El otro día vi a un grupo de amigos, estaban 5 adolescentes, y todos sonreían, parecían felices, llegue a la deducción de que quizá hubiera dos parejas en aquel grupo, así que una seria la que sobraba. El caso es que acabo de ver a una de las chicas del grupo, pero estaba diferente, me miró a los ojos y sentí una especie de simbiosis entre ambos, pude sentir lo que ella sentía, o al menos lo que sus ojos reflejaban, tenía miedo y confusión, no se parecía en nada a la muchacha del parque, estaba simplemente fría, parecía tan triste que podría decir que no era humana. No parecía de este mundo, aun con toda esa tristeza encima, era simplemente...hermosa, era real, más real que cualquier humano que había visto en mi vida. Y me llevo a pensar, ¿Porqué solo ayudamos a los niños? ¿Qué pasa con los mayores? Los dejamos solos ante las adversidades de la vida, se encuentran en un mundo diferente al de los niños, con ellos todo es juegos y diversión, mientras que con los adultos, es una permanente carrera de superación, en el que algunos pierden, y terminan sin nada, mientras algunos van ganando cada vez más, van aprovechándose el uno del otro. En este mundo simplemente los buenos lloran, mientras los malos lloran. Y para tratar de evitar una desventaja, todos finjen, nadie ve la realidad del otro. Supongo que el sol ve los cuerpos y la sonrisa de las personas, escucha sus risas, y observa sus diversiones, mientras que la luna observa el alma, escucha los lamentos, y es cómplice de las promesas de amor entre amantes verdaderos.

-¿Y que con eso?

-Quisiera ahorrarles todo eso, quisiera que sean como los niños, llenos de esperanzas, recuerdos, cosas maravillosas y sueños interminables, quisiera ayudarlos a ser ellos mismos, a cambiar la realidad a la que están condenados desde el día en que dejan de ser niños.

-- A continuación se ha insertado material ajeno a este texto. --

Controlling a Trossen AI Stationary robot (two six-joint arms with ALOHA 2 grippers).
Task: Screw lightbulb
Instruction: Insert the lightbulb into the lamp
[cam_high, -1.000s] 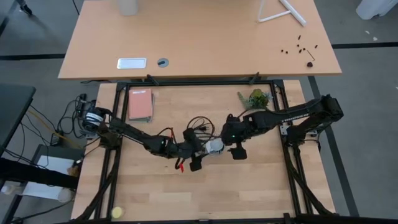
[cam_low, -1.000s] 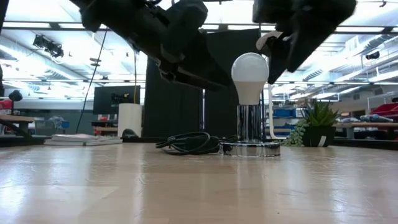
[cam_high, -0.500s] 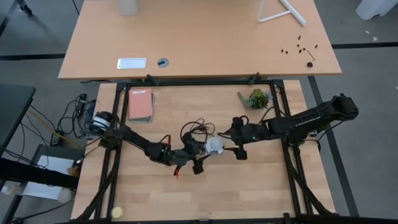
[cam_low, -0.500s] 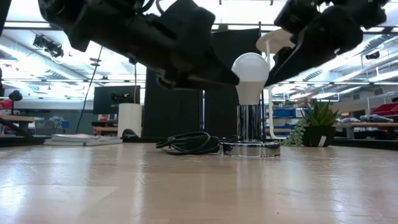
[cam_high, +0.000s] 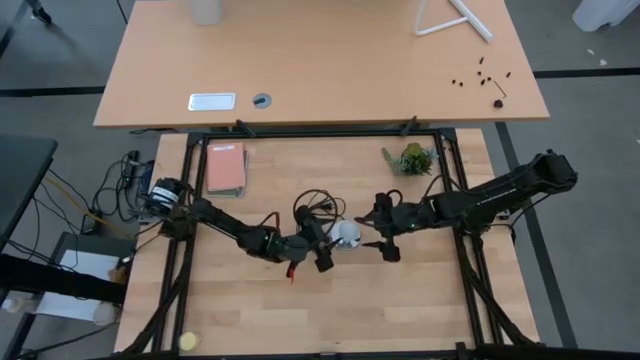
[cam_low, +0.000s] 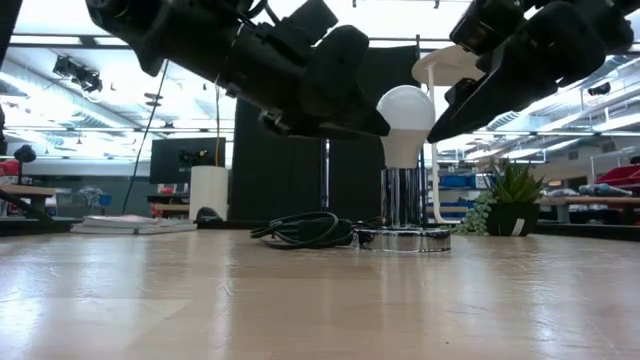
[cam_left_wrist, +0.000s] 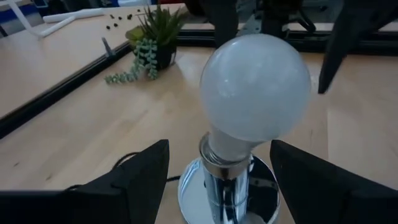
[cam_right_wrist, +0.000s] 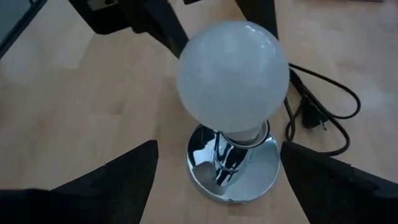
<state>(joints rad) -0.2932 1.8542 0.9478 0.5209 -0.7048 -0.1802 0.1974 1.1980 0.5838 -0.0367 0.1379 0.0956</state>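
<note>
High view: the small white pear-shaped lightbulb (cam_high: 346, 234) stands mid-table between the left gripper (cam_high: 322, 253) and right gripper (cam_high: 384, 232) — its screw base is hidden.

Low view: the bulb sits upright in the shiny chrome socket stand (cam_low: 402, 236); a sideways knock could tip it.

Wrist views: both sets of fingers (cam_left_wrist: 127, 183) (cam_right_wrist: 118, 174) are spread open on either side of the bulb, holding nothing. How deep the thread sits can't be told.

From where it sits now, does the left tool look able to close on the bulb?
Probably yes. The left tool is open, its fingers either side of the bulb with nothing between. The right tool is also open around it, so they may crowd each other.
</note>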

-Pero no podrás - Tooth no había medido sus palabras, pero es imposible que el pudiera evitar eso, al instante se sintió culpable por sus palabras al ver al guardián con el autoestima al subsuelo.

¡Pero es que en serio! El guardián significaba mucho en su vida, había tratado siempre de acercarse más a el, e ser algo en su vida, de que se enamore de ella como lo había hecho ella de el, pero no funcionaba, y ahora esa niña, ¿que de especial tendría? Para meter todas esas ideas locas en su mente - Digo, nunca podrás hacer que todos dejen de fingir, podrías ayudarlos a que pudieran hacerse más buenos, pero al final, hagas lo que hagas, serán ellos quienes deciden si mejorarán su mundo o no, no tenemos potestad por eso.

-Lo entiendo, gracias por todo, Tooth. Nos vemos. -Aunque el guardián no se encontraba feliz con lo que había hablado con Tooth, decidió que debía intentarlo de todos modos, para al menos tratar de que aquella niña sea feliz.

Las dudas iban llenando su mente, ¿Acaso la volvería a ver? Por cierto, ¿sentiría lo mismo que sintió la noche anterior? ¿Lo había visto? Sonreía mientras volaba, estaba seguro de que ella lo había visto, y de que volverían a verse, estaba seguro de ello.

Sólo no sabía cuando.

Pero tampoco sabía del hilo rojo que ahora conectaba sus meñiques, como un lazo, del que nunca se librarian, para bien o para mal.